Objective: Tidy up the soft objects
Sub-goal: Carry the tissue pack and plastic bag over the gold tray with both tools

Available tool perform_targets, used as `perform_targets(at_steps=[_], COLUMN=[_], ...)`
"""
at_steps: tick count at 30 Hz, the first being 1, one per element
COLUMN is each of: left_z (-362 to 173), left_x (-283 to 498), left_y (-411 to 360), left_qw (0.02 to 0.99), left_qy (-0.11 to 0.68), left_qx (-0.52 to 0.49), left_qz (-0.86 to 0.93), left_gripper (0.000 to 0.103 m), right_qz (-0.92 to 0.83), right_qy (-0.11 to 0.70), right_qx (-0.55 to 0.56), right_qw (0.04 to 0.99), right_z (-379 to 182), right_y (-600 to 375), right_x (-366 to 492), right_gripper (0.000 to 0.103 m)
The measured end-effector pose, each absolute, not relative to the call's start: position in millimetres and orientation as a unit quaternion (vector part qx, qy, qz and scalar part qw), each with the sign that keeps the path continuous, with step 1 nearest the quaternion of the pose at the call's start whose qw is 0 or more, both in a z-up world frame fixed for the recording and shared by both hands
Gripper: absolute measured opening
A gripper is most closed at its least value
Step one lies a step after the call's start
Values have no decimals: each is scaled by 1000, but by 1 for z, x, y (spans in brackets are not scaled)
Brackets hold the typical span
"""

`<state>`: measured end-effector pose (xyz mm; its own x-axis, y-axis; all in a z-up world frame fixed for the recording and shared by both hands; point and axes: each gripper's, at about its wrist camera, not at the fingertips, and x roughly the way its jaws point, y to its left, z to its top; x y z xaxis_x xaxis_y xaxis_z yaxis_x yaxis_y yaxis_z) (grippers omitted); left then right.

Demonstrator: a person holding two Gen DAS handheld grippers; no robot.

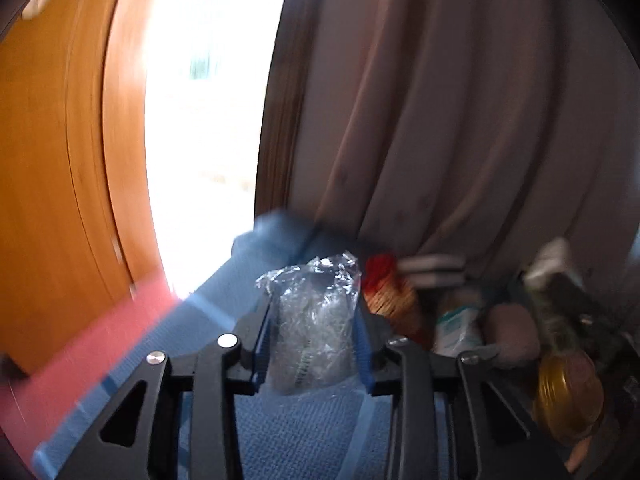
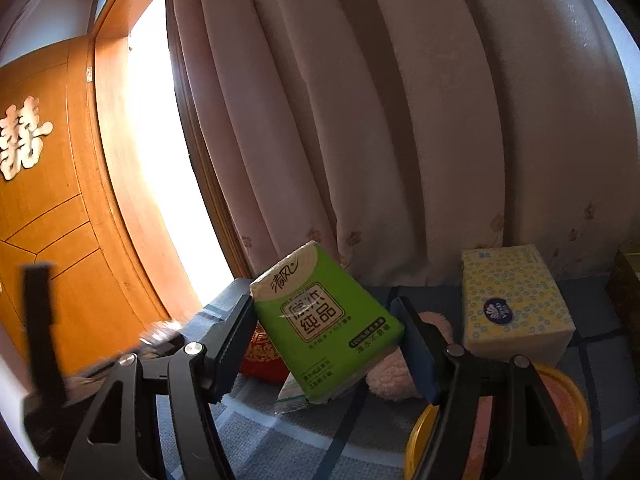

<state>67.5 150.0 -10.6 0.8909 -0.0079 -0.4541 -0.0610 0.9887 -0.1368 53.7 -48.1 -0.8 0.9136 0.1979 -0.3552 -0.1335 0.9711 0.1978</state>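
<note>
**Both Hand-Held Grippers Loaded Over the Blue Cloth**

While clamped between the blue pads of the left hand-held gripper (image 1: pixel 314 344), a crinkled clear plastic bag (image 1: pixel 312 320) stands upright, raised above the blue checked cloth (image 1: pixel 296 440). Just right of that gripper's right finger: a red-and-gold pouch (image 1: pixel 390 292), then a small white-and-teal packet (image 1: pixel 454 326), a pinkish fluffy item (image 1: pixel 514 334) and a yellow-rimmed round container (image 1: pixel 568 396), all blurred. Ahead and behind them, a hanging curtain (image 1: pixel 460 120); far left, a wooden door (image 1: pixel 60 160).

Gripped by the right hand-held gripper (image 2: pixel 326 340): a green tissue pack (image 2: pixel 324 324), tilted with its top leaning left, pressed at both sides by the two fingers. Below it, peeking out, a red pouch (image 2: pixel 258 360) on the left, a small pale packet (image 2: pixel 292 396) underneath and a pink fluffy thing (image 2: pixel 394 376) to the right. Further right of the right finger, well apart from the green pack, a yellow patterned tissue pack (image 2: pixel 516 300) resting on the cloth (image 2: pixel 304 440) near the curtain (image 2: pixel 400 120). Lower right, a yellow-rimmed container (image 2: pixel 568 400) partly behind the finger.
</note>
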Motion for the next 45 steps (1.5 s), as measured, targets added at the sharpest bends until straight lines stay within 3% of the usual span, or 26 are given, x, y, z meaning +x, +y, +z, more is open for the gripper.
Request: perform_targets(at_steps=[5, 28, 45], left_z=[0, -4, -2], left_x=[44, 29, 15], left_y=[116, 88, 51], left_qw=[986, 987, 989], left_qy=[167, 155, 148], left_qx=[4, -4, 5], left_qz=[23, 32, 6], left_gripper=[34, 34, 34], right_qz=[77, 30, -14], right_qy=[170, 109, 80], right_qx=[61, -45, -30], right_qw=[981, 993, 996], right_z=[2, -1, 3], right_y=[-44, -61, -95], right_x=[42, -10, -42], right_gripper=[71, 71, 71])
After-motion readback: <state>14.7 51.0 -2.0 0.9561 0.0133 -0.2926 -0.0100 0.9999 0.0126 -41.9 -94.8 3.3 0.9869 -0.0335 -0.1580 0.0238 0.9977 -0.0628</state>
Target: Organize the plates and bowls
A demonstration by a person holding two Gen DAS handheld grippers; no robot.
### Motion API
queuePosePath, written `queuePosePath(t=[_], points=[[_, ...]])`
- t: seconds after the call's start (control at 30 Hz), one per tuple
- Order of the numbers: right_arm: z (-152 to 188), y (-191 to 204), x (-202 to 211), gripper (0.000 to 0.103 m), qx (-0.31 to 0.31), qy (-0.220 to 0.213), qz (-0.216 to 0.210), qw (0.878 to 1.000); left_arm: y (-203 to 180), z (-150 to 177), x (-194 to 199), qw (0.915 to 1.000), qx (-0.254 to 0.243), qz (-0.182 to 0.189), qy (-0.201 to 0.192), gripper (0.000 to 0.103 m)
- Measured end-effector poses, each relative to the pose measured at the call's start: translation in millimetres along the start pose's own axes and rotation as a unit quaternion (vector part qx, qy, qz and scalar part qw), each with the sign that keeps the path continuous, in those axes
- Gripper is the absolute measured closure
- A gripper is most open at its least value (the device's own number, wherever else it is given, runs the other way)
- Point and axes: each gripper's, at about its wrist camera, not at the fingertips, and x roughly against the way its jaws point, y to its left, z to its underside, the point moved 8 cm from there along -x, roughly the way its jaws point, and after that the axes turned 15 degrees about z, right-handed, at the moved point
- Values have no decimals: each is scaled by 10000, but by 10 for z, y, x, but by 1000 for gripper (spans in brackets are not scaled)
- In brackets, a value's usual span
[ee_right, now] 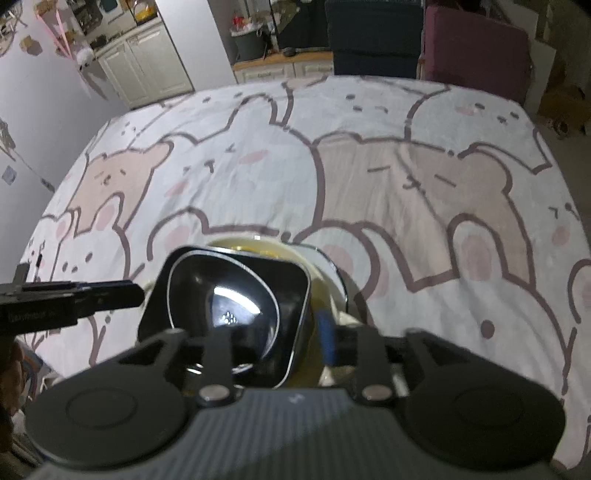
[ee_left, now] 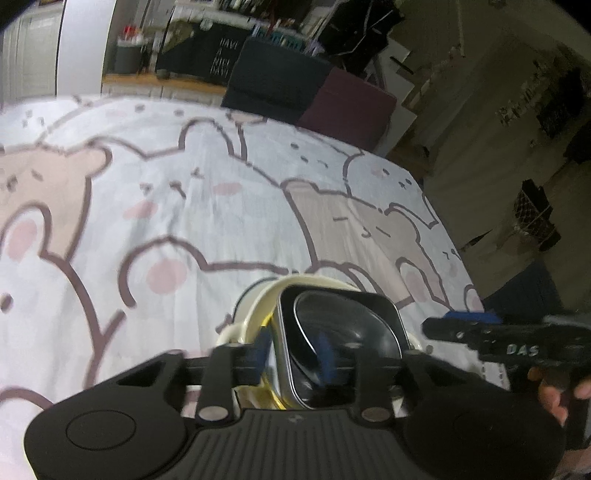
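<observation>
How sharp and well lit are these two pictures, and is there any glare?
Left wrist view: motion-blurred bear-print tablecloth, dim room behind. Right wrist view: somewhat sharper, with white glare inside the glossy black square bowl. Both show fisheye bending at the edges.

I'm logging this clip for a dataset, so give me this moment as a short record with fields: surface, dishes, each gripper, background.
surface: bear-print cloth covering the table
dishes: black square dish on top of a cream bowl with a yellow inside
left gripper: fingers either side of the dish's left rim; grip unclear through blur
right gripper: fingers either side of the dish's right rim; grip unclear
background: dark blue chair and maroon chair at the far edge
</observation>
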Motion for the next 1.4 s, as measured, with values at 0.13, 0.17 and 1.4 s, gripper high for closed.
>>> queuePosePath(t=[0.13, 0.17, 1.4], points=[[-52, -72, 229, 31, -23, -453, 157, 9988, -152, -59, 176, 9991, -350, -87, -238, 37], [-57, -99, 296, 27, -71, -561, 160, 9983, -189, -65, 219, 9985, -443, -121, -291, 36], [1189, -152, 1589, 0, -412, -2899, 656, 9539, -824, 1036, 1103, 9660, -1921, -1085, -1349, 0]])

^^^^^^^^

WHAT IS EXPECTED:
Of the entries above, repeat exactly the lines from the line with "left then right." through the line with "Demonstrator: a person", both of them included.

SOLUTION FOR THIS PROBLEM:
`<state>`: measured end-effector pose (xyz mm; its own x-axis, y-axis; all in a z-up world frame fixed for the recording and shared by both hands; point and axes: each gripper's, at about its wrist camera, not at the fingertips, and x roughly the way its jaws point, y to its left, z to its top; x y z xaxis_x xaxis_y xaxis_z yaxis_x yaxis_y yaxis_z) (grippers omitted); left then right.

Demonstrator: a person holding two Gen DAS handheld grippers; no robot.

The response is finished, and the exercise is complete.